Natasha Thompson, INQUEST caseworker said: “Marcin was desperately crying out for help in the last few days of his life. His pleas, as well as those of other detainees who recognised his distress, were ignored, leading to his tragic and preventable death.

Marcin was one of 11 people to die in immigration detention in 2017, a record high. Successive inquests have highlighted fundamental failings in treatment and care as well as unsafe systems and practices. These deaths are evidence of the unnecessary harms caused by immigration detention and illustrate the human cost of UK immigration policies."



For more information and photos of Marcin please contact Lucy McKay on 020 7263 1111 or email.

The family were represented by Clair Hilder of Deighton Pierce Glynn and Taimour Lay of Garden Court Chambers. Other interested persons represented at the inquest were Mitie Care and Custody, Central and North West London NHS Foundation Trust, The Home Office and an individual nurse.

Following Marcin’s death, his family spoke to the Observer for the artcle: ‘Marcin was crying, begging for help’: crisis of EU migrants detained in the UK, pubished in December 2017.

Heathrow IRC was previously run as two separate centres, Harmondsworth and Colnbrook, managed by different providers. Both centres are now run in combination by the private provider Mitie.

Data on deaths of immigration detainees
* Since 2000 the annual number of deaths of immigration detainees has ranged between one and five. Yet in 2017, there were a total of 11 deaths of immigration detainees held in immigration detention, prison, during deportation, or within four days of release. In 2018 there were two further deaths of immigration detainees.

This marks an unprecedented and dramatic rise and the highest annual number of deaths on record. More than half of the deaths in 2017 were of EU citizens, (five Polish men and one Slovenian man). See INQUEST Submission to Immigration Detention Inquiry 2018 for more information. 

INQUEST publishes lives data on the deaths of immigration detainees in England and Wales.

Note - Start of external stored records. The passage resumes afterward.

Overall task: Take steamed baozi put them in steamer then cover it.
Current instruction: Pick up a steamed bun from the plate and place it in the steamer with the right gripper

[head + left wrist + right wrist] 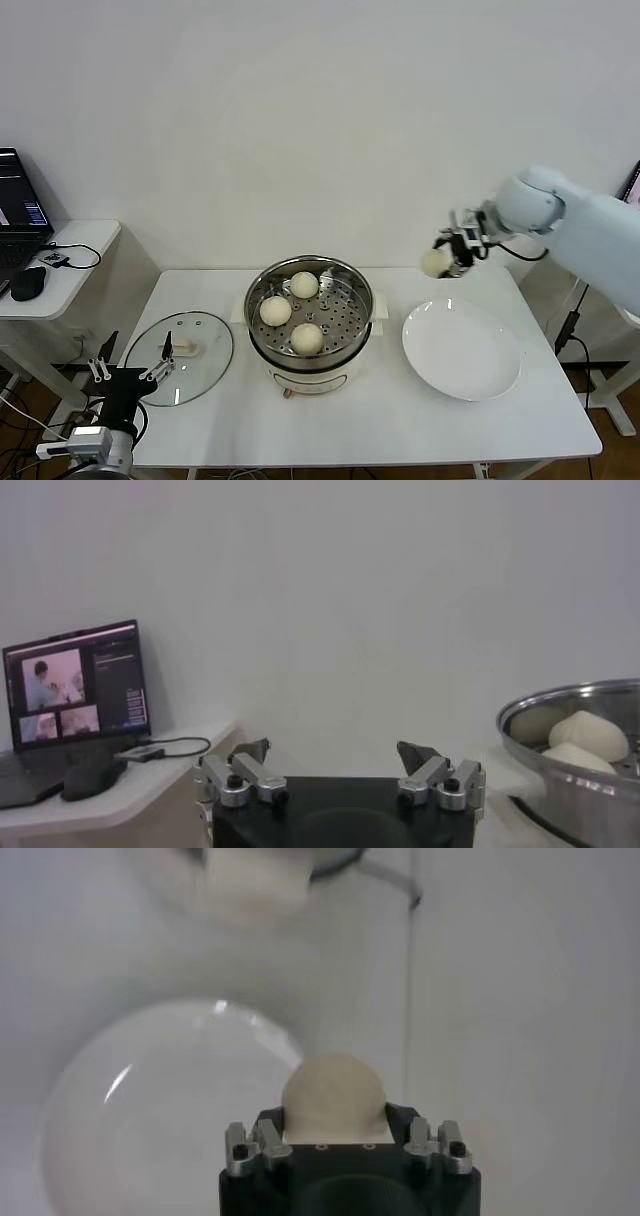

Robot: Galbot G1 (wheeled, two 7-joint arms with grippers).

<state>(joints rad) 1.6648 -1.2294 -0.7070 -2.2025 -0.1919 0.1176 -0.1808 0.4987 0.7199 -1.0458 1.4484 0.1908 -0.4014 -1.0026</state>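
Note:
Three cream-white baozi [304, 285] [276, 311] [308, 339] lie on the perforated tray of the shiny steamer [352, 330] at the table's middle. My right gripper [444, 258] hangs in the air above the far edge of the white plate [462, 350], shut on a fourth baozi [437, 262], which sits gripped between the jaws in the right wrist view [334, 1098]. The glass cover [205, 360] with its cream handle lies flat on the table, left of the steamer. My left gripper [128, 369] stands open at the near left, just at the cover's edge, nothing in it [336, 760].
A side desk [70, 262] with a laptop [18, 215] and mouse stands to the left. The plate holds nothing. The table's near edge runs just below the steamer and plate.

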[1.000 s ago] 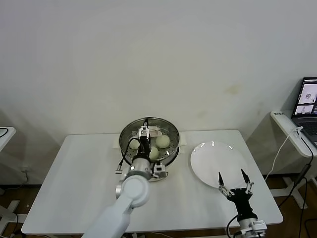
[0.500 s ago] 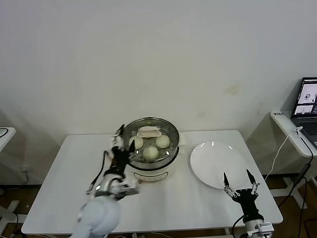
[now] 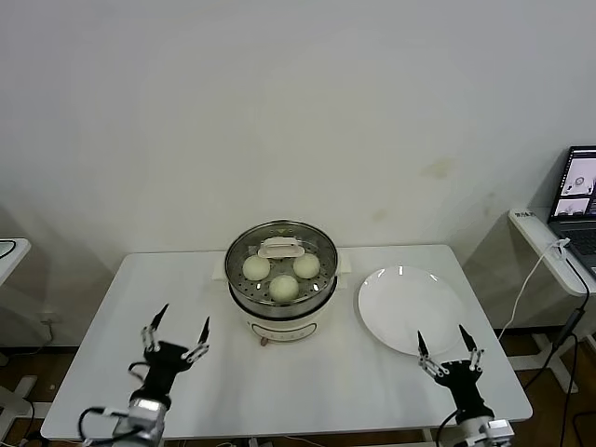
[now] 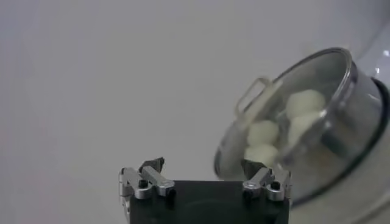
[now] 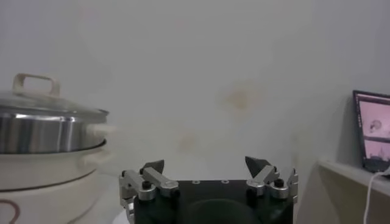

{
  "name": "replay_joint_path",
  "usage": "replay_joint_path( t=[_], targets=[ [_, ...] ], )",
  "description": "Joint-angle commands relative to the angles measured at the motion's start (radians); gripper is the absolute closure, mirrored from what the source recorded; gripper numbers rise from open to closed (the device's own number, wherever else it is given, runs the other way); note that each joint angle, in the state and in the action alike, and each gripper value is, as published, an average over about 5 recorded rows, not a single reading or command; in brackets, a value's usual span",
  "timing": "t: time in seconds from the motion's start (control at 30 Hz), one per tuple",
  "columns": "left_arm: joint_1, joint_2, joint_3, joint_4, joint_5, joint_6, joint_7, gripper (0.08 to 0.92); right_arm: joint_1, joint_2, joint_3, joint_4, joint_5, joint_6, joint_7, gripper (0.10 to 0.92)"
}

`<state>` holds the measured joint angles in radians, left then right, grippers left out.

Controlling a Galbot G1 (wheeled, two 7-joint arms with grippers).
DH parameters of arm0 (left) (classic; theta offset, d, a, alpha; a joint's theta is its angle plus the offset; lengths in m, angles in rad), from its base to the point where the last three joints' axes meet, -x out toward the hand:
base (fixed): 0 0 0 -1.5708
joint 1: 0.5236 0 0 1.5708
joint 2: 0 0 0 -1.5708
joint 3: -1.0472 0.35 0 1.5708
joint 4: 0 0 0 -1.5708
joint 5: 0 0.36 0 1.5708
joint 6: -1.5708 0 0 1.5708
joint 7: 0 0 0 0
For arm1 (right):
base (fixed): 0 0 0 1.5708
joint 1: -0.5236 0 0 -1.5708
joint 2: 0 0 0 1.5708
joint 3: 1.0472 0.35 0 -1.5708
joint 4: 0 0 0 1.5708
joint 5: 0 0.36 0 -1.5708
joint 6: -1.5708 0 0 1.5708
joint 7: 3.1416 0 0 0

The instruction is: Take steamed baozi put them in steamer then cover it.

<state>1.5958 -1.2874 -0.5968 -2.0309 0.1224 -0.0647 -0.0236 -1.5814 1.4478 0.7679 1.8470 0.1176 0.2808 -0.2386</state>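
Observation:
The steamer [image 3: 282, 312] stands at the back middle of the table with the glass cover [image 3: 319, 251] on it, whitish handle [image 3: 280, 248] on top. Three steamed baozi [image 3: 283, 288] show through the glass. In the left wrist view the covered steamer [image 4: 350, 131] holds the baozi [image 4: 304, 102] behind the glass. My left gripper [image 3: 175, 330] is open and empty near the table's front left, well clear of the steamer. My right gripper [image 3: 441, 340] is open and empty at the front right, just before the plate. In the right wrist view the steamer [image 5: 42, 131] stands to one side, its cover [image 5: 46, 109] in place.
A flat white plate [image 3: 410, 307] lies right of the steamer, bare. A laptop [image 3: 579, 196] sits on a side shelf at the far right with cables hanging. The white table [image 3: 140, 307] ends close behind the steamer at a plain wall.
My left arm has drawn back from the cover on the steamer to the table's front left, gripper open. The right gripper has barely shifted.

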Motion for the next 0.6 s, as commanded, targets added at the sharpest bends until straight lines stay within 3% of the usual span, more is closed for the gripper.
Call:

Recent inquest conclusions on deaths of immigration detainees:  

  • Amir Siman-Tov, a 41 year old Moroccan national, was being held at Colnbrook IRC when he died in the early hours of 17 February 2016, having ingested painkillers the day before. An inquest concluded on 30 May 2019, finding that he died as a result of ‘misadventure’ with a critical narrative conclusion. See media release.
  • Tarek Chowdhury, 64, was killed by another detainee who was experiencing serious mental ill health in Colnbrook IRC on 1 December 2017. The inquest concluded in March 2019, finding that the man who killed Tarek had been inappropriately placed in immigration detention, alongside numerous other critical failings. See media release.
  • Michal Netyks, a 35 year old Polish national, was being held as an immigration detainee in G4S run HMP Altcourse and died a self-inflicted death on 7 December The inquest concluded in December 2018 with serious criticisms of the immigration deportation process. See media release.
  • Branko Zdravkovic, a 43 year old Slovenian national, died a self-inflicted death at The Verne IRC. The inquest identified serious failings, with the coroner writing a critical report to prevent future deaths highlighting failings in ACDT and Rule 35 procedures, published recently.